Exactly as written, output each of the lines below, with no images.
============================================================
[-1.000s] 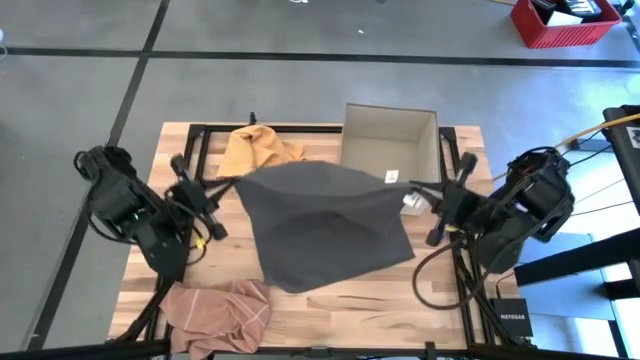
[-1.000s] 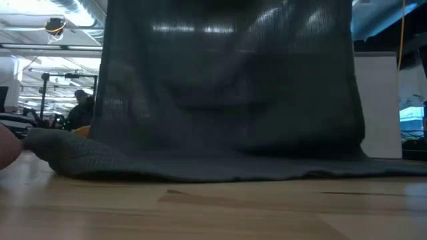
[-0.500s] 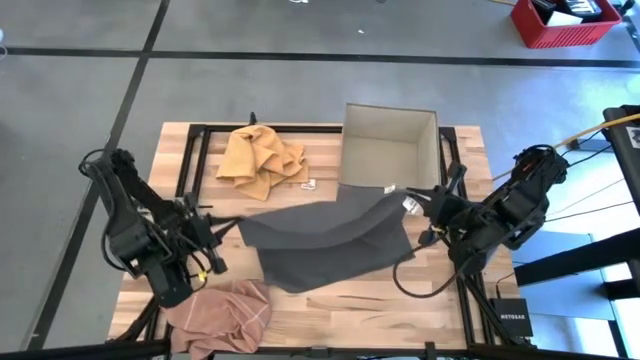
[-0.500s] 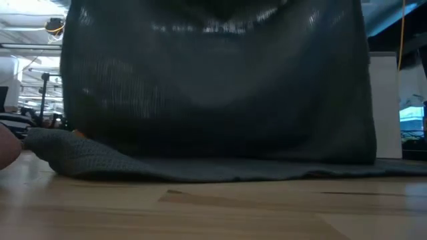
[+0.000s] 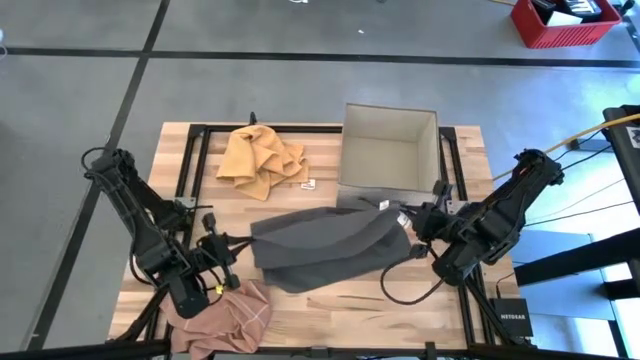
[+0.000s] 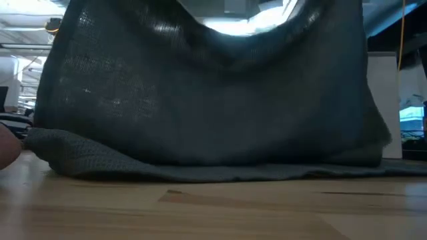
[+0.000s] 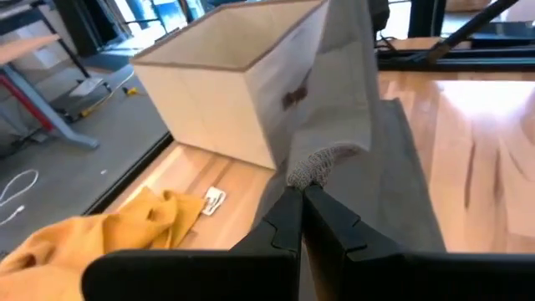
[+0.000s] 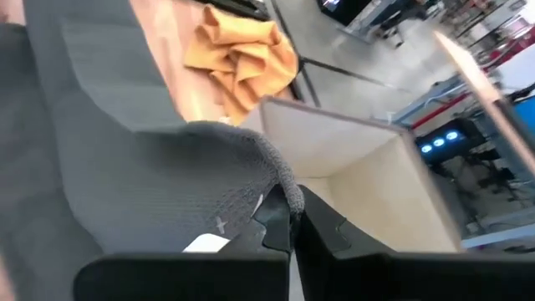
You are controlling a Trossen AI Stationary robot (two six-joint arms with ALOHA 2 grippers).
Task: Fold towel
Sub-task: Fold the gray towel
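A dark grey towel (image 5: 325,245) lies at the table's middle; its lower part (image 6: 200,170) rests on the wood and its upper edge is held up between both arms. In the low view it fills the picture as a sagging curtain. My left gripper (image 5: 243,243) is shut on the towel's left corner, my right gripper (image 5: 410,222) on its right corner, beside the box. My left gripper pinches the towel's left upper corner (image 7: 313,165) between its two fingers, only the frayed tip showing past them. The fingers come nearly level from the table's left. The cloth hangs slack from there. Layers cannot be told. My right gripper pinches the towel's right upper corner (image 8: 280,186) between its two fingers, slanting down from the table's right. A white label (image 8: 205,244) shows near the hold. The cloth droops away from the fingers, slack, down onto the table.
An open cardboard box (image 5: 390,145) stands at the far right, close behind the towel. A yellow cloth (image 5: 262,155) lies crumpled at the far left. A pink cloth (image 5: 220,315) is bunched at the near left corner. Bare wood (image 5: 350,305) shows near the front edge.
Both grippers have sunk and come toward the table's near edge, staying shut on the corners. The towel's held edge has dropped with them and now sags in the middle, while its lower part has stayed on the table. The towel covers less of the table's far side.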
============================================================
◆ Exercise response ◆
[-1.000s] 
[-1.000s] 
[-0.500s] 
[-0.500s] 
[+0.000s] 
[+0.000s] 
[+0.000s] 
[+0.000s] 
You are controlling a Trossen AI Stationary robot (two six-joint arms with ALOHA 2 grippers).
Task: Fold towel
Sub-task: Fold the gray towel
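A dark grey towel (image 5: 325,245) lies at the table's middle; its lower part (image 6: 200,170) rests on the wood and its upper edge is held up between both arms. In the low view it fills the picture as a sagging curtain. My left gripper (image 5: 243,243) is shut on the towel's left corner, my right gripper (image 5: 410,222) on its right corner, beside the box. My left gripper pinches the towel's left upper corner (image 7: 313,165) between its two fingers, only the frayed tip showing past them. The fingers come nearly level from the table's left. The cloth hangs slack from there. Layers cannot be told. My right gripper pinches the towel's right upper corner (image 8: 280,186) between its two fingers, slanting down from the table's right. A white label (image 8: 205,244) shows near the hold. The cloth droops away from the fingers, slack, down onto the table.
An open cardboard box (image 5: 390,145) stands at the far right, close behind the towel. A yellow cloth (image 5: 262,155) lies crumpled at the far left. A pink cloth (image 5: 220,315) is bunched at the near left corner. Bare wood (image 5: 350,305) shows near the front edge.
Both grippers have sunk and come toward the table's near edge, staying shut on the corners. The towel's held edge has dropped with them and now sags in the middle, while its lower part has stayed on the table. The towel covers less of the table's far side.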

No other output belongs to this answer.